━━━ Information supplied
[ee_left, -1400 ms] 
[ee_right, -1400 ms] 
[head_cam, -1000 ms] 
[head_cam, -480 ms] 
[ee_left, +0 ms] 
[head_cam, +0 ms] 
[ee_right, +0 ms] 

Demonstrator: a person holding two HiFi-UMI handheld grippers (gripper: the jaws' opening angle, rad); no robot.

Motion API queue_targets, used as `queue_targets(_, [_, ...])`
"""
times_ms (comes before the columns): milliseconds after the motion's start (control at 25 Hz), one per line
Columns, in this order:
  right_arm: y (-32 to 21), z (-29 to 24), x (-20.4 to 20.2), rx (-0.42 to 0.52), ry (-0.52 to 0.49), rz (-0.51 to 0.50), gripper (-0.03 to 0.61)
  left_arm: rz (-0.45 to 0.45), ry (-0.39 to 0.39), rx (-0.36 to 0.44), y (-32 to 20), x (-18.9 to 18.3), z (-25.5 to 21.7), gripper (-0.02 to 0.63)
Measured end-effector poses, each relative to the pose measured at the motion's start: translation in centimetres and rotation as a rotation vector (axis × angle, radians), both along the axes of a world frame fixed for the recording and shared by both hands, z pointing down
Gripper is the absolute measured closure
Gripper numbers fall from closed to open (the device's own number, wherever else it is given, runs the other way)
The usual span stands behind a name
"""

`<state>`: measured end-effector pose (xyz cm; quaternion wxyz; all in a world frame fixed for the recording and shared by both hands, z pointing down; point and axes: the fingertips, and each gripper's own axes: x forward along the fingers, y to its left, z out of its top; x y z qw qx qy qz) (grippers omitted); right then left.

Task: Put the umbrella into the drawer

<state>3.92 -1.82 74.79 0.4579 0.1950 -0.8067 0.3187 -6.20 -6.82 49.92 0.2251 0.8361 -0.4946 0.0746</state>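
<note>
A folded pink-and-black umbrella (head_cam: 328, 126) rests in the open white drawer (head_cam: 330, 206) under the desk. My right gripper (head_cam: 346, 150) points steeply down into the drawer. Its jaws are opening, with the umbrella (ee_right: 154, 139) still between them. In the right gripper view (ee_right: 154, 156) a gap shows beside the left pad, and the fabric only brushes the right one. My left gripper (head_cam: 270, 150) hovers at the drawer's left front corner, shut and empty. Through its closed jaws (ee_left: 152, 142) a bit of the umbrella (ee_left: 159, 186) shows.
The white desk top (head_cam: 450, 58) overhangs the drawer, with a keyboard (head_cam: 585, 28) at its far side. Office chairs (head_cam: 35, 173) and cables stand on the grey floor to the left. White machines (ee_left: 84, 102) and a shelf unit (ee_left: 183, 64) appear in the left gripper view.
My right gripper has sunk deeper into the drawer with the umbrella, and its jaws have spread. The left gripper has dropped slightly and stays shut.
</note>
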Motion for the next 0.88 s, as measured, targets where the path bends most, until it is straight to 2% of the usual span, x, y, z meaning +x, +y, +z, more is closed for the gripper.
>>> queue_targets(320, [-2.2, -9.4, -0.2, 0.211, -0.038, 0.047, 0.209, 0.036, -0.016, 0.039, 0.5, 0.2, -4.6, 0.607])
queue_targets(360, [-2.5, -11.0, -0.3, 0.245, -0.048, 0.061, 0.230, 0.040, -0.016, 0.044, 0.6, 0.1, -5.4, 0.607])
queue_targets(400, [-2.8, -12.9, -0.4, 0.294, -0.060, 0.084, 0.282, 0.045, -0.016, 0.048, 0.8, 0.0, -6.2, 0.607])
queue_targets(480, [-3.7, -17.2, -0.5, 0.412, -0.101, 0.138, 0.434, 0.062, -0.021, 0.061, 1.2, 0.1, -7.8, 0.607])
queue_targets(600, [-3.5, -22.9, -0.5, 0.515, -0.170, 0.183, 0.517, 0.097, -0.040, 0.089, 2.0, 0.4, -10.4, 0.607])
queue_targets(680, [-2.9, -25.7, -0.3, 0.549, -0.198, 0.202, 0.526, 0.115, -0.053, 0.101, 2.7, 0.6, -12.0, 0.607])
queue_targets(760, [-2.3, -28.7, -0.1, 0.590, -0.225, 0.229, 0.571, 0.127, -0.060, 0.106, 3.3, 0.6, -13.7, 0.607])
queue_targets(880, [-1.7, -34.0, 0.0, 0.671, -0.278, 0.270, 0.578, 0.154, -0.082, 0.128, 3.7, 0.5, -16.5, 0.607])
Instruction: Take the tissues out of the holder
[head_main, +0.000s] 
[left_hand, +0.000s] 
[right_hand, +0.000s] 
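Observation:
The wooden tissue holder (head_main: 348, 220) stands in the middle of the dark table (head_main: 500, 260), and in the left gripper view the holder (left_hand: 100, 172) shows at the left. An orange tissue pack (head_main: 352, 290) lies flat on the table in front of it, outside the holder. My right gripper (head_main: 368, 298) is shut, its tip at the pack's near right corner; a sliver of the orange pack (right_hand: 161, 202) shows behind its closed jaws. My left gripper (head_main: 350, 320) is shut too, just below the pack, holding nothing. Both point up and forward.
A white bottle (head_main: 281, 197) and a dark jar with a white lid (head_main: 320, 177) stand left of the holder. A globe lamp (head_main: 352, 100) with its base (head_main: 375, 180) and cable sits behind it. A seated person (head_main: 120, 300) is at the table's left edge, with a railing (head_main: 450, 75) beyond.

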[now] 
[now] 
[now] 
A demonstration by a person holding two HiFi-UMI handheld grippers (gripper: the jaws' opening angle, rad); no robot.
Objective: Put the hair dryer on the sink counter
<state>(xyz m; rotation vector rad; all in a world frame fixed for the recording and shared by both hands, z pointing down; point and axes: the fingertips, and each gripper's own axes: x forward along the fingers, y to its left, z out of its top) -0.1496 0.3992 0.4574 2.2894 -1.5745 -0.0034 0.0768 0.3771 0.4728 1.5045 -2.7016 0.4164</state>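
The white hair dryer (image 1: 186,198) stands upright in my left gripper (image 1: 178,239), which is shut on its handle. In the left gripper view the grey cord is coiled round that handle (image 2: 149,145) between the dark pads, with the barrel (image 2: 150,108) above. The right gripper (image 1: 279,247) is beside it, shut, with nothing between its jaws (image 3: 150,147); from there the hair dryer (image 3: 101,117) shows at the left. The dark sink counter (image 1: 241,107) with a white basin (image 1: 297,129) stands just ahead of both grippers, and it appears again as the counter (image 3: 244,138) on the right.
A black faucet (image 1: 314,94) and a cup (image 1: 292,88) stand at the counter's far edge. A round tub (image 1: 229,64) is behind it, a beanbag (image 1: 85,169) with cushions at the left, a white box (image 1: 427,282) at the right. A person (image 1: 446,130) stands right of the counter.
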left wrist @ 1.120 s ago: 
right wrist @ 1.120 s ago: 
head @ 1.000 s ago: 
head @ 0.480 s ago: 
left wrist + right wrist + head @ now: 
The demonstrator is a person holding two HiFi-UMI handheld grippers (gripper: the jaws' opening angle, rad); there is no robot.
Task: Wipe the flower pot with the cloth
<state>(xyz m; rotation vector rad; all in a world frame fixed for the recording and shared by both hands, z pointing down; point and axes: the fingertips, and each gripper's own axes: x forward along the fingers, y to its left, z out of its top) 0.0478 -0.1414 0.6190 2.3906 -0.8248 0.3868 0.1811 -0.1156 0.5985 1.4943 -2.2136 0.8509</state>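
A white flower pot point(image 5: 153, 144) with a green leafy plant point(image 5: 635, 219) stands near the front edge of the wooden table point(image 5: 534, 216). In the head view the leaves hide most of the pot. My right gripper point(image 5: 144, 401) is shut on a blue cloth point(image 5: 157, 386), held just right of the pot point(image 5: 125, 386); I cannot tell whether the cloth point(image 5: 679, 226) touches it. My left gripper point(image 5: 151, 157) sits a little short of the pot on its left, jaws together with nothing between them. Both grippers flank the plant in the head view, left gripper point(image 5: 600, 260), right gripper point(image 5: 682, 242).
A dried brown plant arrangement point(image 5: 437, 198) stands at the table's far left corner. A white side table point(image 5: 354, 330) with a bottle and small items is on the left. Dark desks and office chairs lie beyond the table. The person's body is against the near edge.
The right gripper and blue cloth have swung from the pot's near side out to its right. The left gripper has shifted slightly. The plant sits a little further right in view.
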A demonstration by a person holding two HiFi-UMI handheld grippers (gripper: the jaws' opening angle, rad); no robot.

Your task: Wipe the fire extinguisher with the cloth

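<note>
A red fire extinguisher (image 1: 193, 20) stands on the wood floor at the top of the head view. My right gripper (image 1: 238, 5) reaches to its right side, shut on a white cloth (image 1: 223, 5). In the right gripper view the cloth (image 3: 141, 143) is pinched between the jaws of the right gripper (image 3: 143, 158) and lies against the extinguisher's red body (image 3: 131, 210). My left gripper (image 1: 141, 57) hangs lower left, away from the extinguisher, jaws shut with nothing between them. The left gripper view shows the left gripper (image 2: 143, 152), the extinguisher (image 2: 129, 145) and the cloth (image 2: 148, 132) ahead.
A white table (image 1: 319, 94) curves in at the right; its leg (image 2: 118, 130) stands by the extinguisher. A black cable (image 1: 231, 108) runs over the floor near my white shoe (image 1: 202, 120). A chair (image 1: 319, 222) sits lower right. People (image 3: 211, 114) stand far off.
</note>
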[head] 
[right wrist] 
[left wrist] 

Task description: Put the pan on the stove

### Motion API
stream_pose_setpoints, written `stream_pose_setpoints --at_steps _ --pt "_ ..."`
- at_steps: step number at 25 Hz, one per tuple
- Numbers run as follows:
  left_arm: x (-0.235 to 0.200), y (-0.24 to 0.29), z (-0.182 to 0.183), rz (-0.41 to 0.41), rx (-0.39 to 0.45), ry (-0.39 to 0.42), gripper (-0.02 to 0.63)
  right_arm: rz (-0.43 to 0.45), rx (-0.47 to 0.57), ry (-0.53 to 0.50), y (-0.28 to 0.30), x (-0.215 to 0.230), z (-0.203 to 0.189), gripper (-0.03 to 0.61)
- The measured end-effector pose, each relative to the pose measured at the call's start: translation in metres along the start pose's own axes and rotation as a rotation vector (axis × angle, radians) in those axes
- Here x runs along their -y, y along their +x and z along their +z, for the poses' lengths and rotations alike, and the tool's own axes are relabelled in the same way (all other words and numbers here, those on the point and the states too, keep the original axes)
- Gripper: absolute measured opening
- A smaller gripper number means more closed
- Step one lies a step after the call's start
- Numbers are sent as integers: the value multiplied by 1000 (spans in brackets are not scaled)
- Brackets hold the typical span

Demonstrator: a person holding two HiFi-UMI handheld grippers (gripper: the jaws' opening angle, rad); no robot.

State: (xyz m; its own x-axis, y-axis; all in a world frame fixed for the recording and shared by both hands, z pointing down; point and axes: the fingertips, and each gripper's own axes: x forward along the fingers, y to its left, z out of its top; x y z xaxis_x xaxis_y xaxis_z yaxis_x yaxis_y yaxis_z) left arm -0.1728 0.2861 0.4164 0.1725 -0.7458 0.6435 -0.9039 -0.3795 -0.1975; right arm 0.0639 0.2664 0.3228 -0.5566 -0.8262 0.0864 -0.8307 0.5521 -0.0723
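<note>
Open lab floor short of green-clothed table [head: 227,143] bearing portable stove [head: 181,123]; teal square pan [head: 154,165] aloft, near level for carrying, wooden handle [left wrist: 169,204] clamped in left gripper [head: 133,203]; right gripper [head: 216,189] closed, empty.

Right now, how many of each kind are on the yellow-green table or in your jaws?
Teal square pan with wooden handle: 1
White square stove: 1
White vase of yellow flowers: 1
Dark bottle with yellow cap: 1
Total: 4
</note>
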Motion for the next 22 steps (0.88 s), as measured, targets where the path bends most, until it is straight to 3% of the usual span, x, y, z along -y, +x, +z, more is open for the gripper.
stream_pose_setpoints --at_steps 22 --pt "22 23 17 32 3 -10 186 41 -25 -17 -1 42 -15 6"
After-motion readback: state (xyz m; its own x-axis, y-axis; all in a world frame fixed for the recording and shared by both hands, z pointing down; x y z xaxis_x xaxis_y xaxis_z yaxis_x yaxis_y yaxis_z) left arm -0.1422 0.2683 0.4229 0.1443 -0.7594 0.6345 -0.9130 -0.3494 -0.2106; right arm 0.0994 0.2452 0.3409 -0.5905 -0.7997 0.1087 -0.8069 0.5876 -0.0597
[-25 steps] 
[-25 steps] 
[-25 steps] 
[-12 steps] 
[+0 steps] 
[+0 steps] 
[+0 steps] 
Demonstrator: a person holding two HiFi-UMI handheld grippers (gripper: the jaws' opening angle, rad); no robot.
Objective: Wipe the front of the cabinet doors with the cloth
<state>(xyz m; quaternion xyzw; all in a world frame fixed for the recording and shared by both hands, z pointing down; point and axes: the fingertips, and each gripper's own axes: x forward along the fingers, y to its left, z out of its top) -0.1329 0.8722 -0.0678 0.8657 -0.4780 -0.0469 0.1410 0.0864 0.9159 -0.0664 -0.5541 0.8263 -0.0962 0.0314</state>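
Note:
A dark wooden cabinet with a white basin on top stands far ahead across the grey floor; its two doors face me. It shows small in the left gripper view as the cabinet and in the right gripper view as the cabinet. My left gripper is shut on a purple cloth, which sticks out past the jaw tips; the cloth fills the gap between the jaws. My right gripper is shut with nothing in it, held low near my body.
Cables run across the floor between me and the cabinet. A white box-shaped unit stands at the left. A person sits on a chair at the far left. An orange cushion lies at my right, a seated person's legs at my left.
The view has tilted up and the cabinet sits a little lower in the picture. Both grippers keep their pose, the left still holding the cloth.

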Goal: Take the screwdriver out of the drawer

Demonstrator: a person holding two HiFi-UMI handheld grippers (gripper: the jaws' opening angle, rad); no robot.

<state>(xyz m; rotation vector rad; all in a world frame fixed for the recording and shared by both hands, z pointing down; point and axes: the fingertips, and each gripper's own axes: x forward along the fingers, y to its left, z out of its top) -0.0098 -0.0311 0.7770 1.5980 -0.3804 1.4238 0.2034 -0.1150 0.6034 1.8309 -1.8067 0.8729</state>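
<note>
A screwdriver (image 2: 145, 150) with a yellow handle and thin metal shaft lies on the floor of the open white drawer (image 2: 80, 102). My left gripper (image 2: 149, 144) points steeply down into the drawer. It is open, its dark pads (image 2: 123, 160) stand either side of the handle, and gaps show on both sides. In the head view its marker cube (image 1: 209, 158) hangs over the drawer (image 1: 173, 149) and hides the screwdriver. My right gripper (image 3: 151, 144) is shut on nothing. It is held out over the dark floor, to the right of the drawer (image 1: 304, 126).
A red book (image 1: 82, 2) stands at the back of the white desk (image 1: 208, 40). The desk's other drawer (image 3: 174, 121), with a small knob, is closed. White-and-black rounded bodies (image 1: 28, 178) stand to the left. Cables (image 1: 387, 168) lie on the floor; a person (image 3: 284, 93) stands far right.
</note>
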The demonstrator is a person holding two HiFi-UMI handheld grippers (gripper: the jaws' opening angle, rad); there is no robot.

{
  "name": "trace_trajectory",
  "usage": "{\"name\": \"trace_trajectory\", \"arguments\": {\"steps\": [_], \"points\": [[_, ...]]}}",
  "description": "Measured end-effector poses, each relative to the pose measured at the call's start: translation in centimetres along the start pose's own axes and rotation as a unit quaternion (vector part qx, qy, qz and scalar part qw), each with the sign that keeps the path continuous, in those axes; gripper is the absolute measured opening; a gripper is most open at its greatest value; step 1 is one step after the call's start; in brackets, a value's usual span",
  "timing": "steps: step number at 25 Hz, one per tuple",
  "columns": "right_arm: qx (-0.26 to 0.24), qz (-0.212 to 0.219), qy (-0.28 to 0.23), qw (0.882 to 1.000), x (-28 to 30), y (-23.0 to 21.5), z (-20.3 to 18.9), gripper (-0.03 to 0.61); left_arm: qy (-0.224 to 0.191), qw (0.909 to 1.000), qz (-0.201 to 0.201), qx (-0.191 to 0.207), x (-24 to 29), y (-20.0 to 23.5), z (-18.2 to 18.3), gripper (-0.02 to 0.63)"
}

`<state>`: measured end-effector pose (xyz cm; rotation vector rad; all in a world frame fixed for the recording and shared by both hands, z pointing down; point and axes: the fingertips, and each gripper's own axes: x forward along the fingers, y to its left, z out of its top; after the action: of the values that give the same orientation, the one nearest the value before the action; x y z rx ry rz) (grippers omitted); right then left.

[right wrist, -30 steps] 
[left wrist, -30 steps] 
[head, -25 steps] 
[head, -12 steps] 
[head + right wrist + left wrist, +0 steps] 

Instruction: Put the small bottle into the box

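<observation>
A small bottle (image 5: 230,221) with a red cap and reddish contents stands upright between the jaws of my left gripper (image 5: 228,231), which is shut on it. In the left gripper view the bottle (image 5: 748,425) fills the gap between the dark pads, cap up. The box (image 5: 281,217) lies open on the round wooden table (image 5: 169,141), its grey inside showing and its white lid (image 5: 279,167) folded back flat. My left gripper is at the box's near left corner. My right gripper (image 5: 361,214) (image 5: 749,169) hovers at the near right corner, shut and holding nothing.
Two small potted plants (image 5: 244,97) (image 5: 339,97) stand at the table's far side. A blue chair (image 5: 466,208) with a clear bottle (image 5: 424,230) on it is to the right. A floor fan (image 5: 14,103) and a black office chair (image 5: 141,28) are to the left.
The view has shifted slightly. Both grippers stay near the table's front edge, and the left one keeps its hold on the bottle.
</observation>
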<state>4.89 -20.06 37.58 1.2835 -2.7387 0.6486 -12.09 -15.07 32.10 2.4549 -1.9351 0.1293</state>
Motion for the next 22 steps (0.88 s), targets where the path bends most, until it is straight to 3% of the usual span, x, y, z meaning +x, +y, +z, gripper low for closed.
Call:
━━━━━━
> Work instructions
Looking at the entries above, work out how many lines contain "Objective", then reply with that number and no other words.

> Exercise result
2